* _EXERCISE DETAILS_:
Quote the listing below in its entirety, omitting every image.

* _DATASET EXTRACT_:
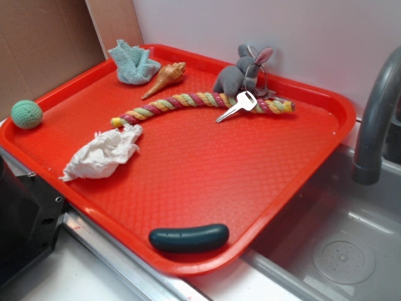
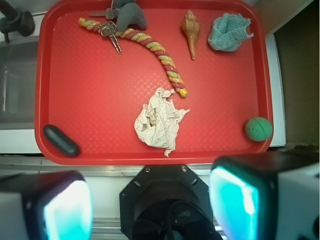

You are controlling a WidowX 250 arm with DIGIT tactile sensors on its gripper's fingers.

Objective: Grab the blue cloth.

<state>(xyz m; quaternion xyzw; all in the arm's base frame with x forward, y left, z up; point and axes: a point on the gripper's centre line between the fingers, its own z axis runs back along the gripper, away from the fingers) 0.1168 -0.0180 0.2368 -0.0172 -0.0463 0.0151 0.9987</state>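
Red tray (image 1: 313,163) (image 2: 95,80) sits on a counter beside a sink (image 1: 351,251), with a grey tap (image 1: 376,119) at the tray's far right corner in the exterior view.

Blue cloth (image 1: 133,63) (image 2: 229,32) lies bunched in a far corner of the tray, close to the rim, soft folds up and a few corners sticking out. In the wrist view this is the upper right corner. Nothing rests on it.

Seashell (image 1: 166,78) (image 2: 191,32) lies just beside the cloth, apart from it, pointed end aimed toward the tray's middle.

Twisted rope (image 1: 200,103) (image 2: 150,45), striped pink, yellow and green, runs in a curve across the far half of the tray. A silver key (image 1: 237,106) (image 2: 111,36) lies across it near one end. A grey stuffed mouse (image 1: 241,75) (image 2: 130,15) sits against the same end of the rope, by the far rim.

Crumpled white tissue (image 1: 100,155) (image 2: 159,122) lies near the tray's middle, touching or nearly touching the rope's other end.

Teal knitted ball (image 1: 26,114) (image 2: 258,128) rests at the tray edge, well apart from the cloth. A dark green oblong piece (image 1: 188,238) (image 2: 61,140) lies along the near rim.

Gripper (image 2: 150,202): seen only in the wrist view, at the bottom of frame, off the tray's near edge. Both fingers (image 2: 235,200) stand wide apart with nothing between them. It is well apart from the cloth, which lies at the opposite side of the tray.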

* _ANSWER TO THIS EXERCISE_:
You are controlling a WidowX 250 arm with DIGIT tactile sensors on its gripper's fingers.

Objective: Grab the blue cloth.

<state>(xyz m; quaternion xyzw; all in the arm's base frame with x forward, y left, z up; point and axes: a point on the gripper's centre line between the fingers, its own z axis runs back along the gripper, away from the fingers) 0.1168 -0.0180 0.2368 -0.0172 -0.0463 0.0151 0.9987</state>
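Red tray (image 1: 313,163) (image 2: 95,80) sits on a counter beside a sink (image 1: 351,251), with a grey tap (image 1: 376,119) at the tray's far right corner in the exterior view.

Blue cloth (image 1: 133,63) (image 2: 229,32) lies bunched in a far corner of the tray, close to the rim, soft folds up and a few corners sticking out. In the wrist view this is the upper right corner. Nothing rests on it.

Seashell (image 1: 166,78) (image 2: 191,32) lies just beside the cloth, apart from it, pointed end aimed toward the tray's middle.

Twisted rope (image 1: 200,103) (image 2: 150,45), striped pink, yellow and green, runs in a curve across the far half of the tray. A silver key (image 1: 237,106) (image 2: 111,36) lies across it near one end. A grey stuffed mouse (image 1: 241,75) (image 2: 130,15) sits against the same end of the rope, by the far rim.

Crumpled white tissue (image 1: 100,155) (image 2: 159,122) lies near the tray's middle, touching or nearly touching the rope's other end.

Teal knitted ball (image 1: 26,114) (image 2: 258,128) rests at the tray edge, well apart from the cloth. A dark green oblong piece (image 1: 188,238) (image 2: 61,140) lies along the near rim.

Gripper (image 2: 150,202): seen only in the wrist view, at the bottom of frame, off the tray's near edge. Both fingers (image 2: 235,200) stand wide apart with nothing between them. It is well apart from the cloth, which lies at the opposite side of the tray.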

This concludes the exercise.